● **PROBLEM TO WORK ON**
Each line below with the word "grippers" needs to be copied.

● **GIVEN MATERIAL**
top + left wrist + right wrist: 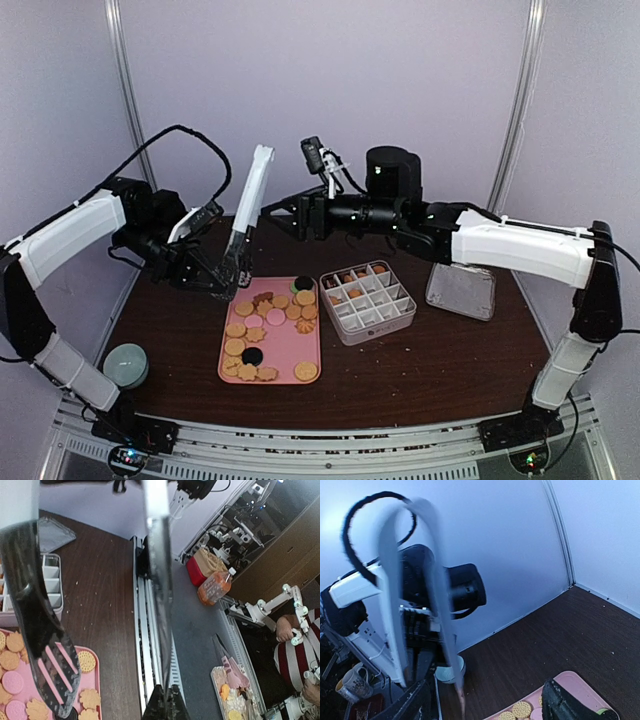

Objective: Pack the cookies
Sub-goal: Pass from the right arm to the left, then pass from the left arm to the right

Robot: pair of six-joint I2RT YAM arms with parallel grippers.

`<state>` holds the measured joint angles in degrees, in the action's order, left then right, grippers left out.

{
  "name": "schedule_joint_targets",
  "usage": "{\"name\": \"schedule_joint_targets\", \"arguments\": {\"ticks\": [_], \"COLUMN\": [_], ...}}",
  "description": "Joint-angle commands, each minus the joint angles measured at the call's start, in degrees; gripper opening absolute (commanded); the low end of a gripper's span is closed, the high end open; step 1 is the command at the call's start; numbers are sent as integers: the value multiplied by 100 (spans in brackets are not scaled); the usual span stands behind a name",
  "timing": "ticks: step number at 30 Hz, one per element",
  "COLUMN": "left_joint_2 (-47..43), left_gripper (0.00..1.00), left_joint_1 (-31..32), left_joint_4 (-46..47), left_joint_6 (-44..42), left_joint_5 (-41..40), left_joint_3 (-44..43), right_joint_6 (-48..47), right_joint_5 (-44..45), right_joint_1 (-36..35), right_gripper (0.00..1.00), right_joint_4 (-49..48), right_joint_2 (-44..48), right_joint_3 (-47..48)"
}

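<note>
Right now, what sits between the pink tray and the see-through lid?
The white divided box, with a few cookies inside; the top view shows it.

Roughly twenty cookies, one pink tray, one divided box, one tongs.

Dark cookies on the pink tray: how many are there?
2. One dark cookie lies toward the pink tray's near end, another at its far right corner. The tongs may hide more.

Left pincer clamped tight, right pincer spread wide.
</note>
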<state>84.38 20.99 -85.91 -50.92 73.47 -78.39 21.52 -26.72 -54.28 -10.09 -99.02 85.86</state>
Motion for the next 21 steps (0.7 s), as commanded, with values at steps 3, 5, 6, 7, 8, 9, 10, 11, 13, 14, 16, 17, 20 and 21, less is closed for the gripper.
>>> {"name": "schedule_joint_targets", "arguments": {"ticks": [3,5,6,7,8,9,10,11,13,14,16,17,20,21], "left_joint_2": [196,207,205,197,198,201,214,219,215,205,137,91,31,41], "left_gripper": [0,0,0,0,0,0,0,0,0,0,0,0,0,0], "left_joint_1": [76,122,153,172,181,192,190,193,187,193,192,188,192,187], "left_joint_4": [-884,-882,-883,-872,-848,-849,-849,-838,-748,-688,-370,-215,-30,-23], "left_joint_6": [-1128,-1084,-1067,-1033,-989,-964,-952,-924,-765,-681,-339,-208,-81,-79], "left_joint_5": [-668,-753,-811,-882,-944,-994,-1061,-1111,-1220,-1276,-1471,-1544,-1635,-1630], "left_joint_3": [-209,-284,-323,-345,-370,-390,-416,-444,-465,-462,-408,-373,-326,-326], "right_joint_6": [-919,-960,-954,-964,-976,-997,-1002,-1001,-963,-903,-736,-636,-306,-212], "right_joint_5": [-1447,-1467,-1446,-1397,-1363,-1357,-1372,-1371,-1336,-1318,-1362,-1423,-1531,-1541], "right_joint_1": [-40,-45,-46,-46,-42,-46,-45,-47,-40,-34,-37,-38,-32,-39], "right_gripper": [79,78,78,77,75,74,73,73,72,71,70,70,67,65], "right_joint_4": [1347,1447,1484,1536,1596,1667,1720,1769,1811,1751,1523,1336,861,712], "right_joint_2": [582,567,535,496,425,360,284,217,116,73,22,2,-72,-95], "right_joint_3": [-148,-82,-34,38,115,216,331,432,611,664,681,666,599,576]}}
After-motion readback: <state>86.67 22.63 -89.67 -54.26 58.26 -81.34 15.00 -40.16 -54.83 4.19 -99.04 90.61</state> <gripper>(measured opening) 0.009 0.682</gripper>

● **ANSWER BELOW**
Robot: pair of six-joint I2RT YAM arms with parallel grippers.
`<state>` holds the measured joint angles in degrees, in the action's order, left then right, grippers left out.

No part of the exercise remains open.